[What this task involves]
If a line in the listing includes the word "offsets", copy it out.

▽

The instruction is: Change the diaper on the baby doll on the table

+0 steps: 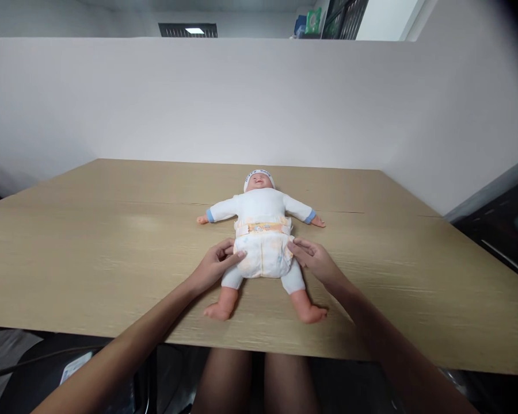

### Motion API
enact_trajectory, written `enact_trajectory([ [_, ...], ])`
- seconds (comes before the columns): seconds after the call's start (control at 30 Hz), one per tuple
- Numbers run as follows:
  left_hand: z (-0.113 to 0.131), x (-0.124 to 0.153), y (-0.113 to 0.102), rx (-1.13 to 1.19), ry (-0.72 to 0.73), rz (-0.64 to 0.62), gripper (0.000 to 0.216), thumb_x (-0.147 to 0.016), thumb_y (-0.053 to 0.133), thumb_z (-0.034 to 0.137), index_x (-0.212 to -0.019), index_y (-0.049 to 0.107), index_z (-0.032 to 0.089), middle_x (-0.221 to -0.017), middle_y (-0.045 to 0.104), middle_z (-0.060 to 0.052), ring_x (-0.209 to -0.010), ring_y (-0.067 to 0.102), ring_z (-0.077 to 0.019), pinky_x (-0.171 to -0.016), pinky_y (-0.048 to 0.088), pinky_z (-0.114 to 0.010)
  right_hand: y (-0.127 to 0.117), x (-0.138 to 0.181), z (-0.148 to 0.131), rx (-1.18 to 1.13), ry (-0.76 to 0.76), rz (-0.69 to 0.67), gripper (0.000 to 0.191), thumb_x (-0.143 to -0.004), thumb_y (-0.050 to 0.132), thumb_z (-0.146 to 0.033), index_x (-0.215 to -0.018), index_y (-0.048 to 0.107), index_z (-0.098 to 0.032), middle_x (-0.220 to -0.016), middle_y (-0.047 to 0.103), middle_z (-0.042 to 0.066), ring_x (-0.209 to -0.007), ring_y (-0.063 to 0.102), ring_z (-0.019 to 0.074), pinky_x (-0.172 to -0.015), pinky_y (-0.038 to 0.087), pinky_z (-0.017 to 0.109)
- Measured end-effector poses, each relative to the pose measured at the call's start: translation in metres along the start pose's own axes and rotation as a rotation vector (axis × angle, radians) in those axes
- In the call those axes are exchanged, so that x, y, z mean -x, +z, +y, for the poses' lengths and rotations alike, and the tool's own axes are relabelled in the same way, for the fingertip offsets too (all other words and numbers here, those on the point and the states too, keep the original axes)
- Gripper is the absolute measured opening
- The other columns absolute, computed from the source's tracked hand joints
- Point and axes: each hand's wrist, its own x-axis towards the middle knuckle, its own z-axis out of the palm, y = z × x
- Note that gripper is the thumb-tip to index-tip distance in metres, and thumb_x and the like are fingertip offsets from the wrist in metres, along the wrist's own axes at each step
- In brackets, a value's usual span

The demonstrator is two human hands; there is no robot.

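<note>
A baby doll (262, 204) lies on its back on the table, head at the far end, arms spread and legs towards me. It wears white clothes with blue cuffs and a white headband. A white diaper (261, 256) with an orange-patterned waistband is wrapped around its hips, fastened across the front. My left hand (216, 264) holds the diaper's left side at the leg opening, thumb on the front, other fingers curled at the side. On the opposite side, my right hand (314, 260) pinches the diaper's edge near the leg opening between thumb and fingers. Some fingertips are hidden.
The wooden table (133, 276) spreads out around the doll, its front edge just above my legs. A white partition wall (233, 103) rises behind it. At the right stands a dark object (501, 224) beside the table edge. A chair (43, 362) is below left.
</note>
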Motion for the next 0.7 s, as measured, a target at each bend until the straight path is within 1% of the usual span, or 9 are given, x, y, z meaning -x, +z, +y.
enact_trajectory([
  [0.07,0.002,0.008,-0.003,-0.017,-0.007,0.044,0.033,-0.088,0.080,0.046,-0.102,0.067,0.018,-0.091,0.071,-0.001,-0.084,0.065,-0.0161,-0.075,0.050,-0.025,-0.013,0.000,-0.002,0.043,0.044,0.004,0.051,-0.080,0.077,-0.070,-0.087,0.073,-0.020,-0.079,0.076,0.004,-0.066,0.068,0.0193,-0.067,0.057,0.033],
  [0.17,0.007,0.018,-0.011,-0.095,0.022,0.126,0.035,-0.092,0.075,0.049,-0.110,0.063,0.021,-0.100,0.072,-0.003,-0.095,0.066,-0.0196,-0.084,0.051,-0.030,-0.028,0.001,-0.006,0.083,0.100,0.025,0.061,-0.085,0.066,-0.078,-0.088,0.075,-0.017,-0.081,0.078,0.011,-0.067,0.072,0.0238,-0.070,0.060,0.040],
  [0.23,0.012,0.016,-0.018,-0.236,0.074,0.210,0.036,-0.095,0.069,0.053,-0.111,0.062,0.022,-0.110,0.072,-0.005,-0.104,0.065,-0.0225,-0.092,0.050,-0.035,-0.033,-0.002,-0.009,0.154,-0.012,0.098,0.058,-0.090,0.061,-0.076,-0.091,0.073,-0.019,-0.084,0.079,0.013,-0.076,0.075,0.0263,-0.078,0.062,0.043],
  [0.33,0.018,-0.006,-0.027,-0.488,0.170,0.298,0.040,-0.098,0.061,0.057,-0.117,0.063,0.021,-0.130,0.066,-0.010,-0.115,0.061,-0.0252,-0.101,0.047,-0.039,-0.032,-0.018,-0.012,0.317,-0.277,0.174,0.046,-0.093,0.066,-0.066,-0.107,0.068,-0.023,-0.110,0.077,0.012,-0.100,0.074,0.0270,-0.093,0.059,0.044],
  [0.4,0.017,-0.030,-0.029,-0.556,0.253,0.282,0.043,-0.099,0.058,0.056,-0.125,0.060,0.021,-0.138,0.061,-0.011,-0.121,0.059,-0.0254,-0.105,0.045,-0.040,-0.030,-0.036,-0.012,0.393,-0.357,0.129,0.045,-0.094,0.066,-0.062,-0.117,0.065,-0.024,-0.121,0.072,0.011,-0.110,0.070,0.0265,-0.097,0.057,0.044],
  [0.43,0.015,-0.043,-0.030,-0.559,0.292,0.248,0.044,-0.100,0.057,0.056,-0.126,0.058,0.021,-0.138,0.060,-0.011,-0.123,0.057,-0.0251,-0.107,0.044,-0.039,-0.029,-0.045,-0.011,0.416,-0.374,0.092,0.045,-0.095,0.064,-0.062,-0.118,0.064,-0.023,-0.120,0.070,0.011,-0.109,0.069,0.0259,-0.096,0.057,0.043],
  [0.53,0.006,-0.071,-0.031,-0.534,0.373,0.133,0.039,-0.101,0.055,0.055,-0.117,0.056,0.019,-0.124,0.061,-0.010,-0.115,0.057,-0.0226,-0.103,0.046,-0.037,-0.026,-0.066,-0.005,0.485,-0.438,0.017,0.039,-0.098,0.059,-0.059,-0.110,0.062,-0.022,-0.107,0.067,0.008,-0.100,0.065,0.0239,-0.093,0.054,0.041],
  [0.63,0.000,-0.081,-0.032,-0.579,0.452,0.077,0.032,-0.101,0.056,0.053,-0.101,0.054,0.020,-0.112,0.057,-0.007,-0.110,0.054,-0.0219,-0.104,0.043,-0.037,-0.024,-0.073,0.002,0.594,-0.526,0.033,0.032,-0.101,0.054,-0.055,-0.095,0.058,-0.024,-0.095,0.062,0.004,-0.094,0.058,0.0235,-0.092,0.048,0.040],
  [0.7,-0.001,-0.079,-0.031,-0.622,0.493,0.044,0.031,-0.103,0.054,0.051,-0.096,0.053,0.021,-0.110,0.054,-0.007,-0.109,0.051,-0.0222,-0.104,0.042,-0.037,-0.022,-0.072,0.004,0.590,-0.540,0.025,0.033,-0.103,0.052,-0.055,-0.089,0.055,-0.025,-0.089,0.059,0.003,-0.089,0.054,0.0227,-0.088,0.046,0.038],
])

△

[Exercise output]
- In the call those axes are exchanged, so that x, y, z mean -x, +z, +y, for the poses' lengths and rotations alike, and the tool's own axes are relabelled in the same way, for the fingertip offsets too (all other words and numbers here, those on the point and the states too, keep the original axes)
- Note that gripper is the thumb-tip to index-tip distance in metres, and thumb_x and the like are fingertip offsets from the wrist in metres, along the wrist's own axes at each step

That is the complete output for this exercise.